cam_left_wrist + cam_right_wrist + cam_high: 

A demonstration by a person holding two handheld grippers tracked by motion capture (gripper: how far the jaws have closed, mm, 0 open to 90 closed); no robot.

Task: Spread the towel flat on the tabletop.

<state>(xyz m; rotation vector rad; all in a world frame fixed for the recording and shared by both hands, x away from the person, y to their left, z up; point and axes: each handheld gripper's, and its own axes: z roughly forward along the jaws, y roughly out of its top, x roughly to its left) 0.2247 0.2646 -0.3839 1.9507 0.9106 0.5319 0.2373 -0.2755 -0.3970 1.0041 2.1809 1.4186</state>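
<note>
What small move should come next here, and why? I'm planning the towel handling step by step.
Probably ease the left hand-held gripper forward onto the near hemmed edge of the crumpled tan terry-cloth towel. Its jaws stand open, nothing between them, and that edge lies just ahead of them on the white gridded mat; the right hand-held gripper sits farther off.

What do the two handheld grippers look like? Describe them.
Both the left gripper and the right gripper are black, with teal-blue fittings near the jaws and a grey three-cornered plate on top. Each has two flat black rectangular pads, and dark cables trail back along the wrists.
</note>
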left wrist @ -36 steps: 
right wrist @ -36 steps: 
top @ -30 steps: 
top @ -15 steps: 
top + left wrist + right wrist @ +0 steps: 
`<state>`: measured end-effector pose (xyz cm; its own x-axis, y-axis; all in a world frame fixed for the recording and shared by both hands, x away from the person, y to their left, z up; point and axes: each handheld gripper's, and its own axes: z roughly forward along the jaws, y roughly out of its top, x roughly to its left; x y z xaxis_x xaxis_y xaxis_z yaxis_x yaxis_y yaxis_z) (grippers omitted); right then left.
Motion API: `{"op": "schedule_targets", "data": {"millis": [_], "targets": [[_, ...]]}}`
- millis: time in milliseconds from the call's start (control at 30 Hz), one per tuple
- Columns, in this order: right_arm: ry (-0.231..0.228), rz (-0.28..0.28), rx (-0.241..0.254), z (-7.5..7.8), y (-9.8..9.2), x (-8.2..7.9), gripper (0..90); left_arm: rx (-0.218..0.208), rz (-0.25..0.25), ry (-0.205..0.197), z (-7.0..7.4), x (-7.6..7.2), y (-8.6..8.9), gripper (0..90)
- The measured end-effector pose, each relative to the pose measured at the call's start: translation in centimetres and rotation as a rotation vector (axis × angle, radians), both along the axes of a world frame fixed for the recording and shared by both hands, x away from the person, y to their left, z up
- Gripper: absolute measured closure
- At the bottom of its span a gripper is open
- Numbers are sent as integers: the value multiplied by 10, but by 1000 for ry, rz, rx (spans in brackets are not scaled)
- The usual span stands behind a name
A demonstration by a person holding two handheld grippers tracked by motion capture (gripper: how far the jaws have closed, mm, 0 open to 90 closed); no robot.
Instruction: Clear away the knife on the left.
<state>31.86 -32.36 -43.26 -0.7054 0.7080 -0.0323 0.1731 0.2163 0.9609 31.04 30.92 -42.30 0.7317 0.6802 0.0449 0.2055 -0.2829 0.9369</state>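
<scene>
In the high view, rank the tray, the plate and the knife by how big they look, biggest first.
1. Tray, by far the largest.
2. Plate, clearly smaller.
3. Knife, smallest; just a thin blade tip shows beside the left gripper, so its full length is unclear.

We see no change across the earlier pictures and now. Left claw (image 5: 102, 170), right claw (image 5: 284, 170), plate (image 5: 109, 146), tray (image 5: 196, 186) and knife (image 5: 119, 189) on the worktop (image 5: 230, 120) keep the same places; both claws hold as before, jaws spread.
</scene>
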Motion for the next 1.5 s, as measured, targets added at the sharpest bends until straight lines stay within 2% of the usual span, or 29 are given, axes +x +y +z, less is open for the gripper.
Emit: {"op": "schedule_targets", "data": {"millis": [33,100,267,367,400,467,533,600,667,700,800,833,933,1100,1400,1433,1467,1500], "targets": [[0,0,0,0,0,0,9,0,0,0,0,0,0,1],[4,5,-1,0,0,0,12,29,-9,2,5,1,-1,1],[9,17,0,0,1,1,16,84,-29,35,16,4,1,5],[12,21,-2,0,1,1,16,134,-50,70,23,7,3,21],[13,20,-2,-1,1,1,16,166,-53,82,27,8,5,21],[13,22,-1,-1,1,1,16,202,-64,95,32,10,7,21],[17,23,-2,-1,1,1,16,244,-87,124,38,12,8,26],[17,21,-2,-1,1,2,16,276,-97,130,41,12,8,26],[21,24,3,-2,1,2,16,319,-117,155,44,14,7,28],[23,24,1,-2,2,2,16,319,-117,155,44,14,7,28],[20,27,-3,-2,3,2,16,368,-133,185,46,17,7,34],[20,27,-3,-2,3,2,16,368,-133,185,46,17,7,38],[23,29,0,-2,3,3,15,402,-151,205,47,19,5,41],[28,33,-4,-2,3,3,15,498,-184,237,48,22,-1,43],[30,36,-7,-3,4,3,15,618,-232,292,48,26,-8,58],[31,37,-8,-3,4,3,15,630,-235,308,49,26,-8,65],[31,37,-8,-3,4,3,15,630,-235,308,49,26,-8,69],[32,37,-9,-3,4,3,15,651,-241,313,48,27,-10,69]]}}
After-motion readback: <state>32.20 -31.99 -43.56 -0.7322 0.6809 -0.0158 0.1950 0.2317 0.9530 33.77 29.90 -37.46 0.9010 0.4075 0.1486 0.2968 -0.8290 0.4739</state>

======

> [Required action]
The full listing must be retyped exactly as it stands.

> [Response to the task]
cam_left_wrist + cam_right_wrist + cam_high: 

A demonstration by a person holding two handheld grippers tracked by motion capture (gripper: how far the jaws have closed, mm, 0 open to 90 closed); no robot.

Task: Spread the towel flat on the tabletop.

<state>(xyz m; rotation vector rad; all in a world frame fixed for the recording and shared by both hands, x away from the person, y to their left, z up; point and axes: each handheld gripper's, and its own axes: z roughly forward along the jaws, y roughly out of its top, x roughly to its left) 0.2247 0.2646 -0.3839 1.9507 0.9106 0.5319 0.2373 -0.2755 -0.3970 1.0041 2.1809 1.4186</state>
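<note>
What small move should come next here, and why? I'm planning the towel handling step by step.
Probably ease the left hand-held gripper forward onto the near hemmed edge of the crumpled tan terry-cloth towel. Its jaws stand open, nothing between them, and that edge lies just ahead of them on the white gridded mat; the right hand-held gripper sits farther off.

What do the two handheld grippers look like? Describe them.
Both the left gripper and the right gripper are black, with teal-blue fittings near the jaws and a grey three-cornered plate on top. Each has two flat black rectangular pads, and dark cables trail back along the wrists.
</note>
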left wrist @ -36 steps: 
right wrist @ -36 steps: 
top @ -30 steps: 
top @ -15 steps: 
top + left wrist + right wrist @ +0 steps: 
`<state>`: measured end-effector pose (xyz cm; its own x-axis, y-axis; all in a world frame fixed for the recording and shared by both hands, x away from the person, y to their left, z up; point and axes: each handheld gripper's, and its own axes: z roughly forward along the jaws, y roughly out of its top, x roughly to its left; x y z xaxis_x xaxis_y xaxis_z yaxis_x yaxis_y yaxis_z) (grippers omitted); right then left.
Motion API: `{"op": "schedule_targets", "data": {"millis": [_], "targets": [[_, ...]]}}`
- millis: time in milliseconds from the call's start (control at 30 Hz), one per tuple
- Columns, in this order: right_arm: ry (-0.231..0.228), rz (-0.28..0.28), rx (-0.241..0.254), z (-7.5..7.8), y (-9.8..9.2), x (-8.2..7.9), gripper (0..90); left_arm: rx (-0.218..0.208), rz (-0.25..0.25), ry (-0.205..0.197), z (-7.0..7.4), x (-7.6..7.2), y (-8.6..8.9), gripper (0..90)
- The measured end-effector pose, each relative to the pose measured at the call's start: translation in centimetres and rotation as a rotation vector (axis × angle, radians), both along the axes of a world frame fixed for the recording and shared by both hands, x away from the person, y to their left, z up
- Gripper: absolute measured closure
- At the bottom of its span a gripper is open
- Numbers are sent as integers: the value multiplied by 10, but by 1000 for ry, rz, rx (spans in brackets are not scaled)
- The usual span stands behind a name
A demonstration by a person holding two handheld grippers tracked by motion capture (gripper: how far the jaws have closed, mm, 0 open to 90 closed); no robot.
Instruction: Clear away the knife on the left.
<state>31.86 -32.36 -43.26 -0.7054 0.7080 -0.0323 0.1731 0.2163 0.9609 31.04 30.92 -42.30 0.7317 0.6802 0.0449 0.2055 -0.2829 0.9369</state>
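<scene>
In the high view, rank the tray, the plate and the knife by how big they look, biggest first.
1. Tray, by far the largest.
2. Plate, clearly smaller.
3. Knife, smallest; just a thin blade tip shows beside the left gripper, so its full length is unclear.

We see no change across the earlier pictures and now. Left claw (image 5: 102, 170), right claw (image 5: 284, 170), plate (image 5: 109, 146), tray (image 5: 196, 186) and knife (image 5: 119, 189) on the worktop (image 5: 230, 120) keep the same places; both claws hold as before, jaws spread.
</scene>
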Motion for the next 1.5 s, as measured, targets added at the sharpest bends until straight lines stay within 2% of the usual span, or 29 are given, axes +x +y +z, less is open for the gripper.
Emit: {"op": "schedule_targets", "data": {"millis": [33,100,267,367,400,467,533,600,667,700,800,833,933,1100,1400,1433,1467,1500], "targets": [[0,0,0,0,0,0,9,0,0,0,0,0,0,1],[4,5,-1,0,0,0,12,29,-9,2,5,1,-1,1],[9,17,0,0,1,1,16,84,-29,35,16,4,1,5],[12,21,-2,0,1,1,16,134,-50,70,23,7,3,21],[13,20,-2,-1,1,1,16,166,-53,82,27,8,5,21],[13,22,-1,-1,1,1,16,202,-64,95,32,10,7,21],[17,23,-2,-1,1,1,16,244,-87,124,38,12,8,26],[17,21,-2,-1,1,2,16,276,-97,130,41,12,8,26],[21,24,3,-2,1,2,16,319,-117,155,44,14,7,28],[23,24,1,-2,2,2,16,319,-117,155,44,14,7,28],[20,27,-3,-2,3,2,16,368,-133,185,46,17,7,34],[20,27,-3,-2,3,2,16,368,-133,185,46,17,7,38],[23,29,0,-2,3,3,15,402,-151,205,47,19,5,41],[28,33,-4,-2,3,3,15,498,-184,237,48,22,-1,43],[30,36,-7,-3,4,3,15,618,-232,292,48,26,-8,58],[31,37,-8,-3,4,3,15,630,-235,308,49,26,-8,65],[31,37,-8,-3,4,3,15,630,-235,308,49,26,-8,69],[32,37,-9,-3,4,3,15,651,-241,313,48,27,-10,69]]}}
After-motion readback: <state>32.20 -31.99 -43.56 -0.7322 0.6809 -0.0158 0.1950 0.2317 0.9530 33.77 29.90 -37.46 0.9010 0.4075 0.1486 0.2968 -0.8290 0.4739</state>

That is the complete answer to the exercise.